__WORK REQUEST__.
Quote the whole listing word for word, please.

__AVAILABLE DATA__.
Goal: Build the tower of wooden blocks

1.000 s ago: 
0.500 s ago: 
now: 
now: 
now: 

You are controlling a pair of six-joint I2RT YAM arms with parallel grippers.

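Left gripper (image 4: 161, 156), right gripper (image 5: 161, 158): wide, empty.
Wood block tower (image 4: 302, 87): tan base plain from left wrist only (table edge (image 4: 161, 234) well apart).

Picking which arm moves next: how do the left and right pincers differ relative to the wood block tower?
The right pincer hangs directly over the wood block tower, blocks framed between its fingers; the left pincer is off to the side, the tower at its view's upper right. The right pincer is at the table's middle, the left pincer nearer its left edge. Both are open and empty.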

__RESULT__.
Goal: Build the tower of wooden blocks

1.000 s ago: 
0.500 s ago: 
now: 
now: 
now: 

You are controlling a pair of six-joint I2RT YAM arms with parallel grippers.

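Left gripper (image 4: 161, 156), right gripper (image 5: 161, 158): wide, empty.
Wood block tower (image 4: 302, 87): tan base plain from left wrist only (table edge (image 4: 161, 234) well apart).

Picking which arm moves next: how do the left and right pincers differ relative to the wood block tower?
The right pincer hangs directly over the wood block tower, blocks framed between its fingers; the left pincer is off to the side, the tower at its view's upper right. The right pincer is at the table's middle, the left pincer nearer its left edge. Both are open and empty.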

The exercise requires nothing more.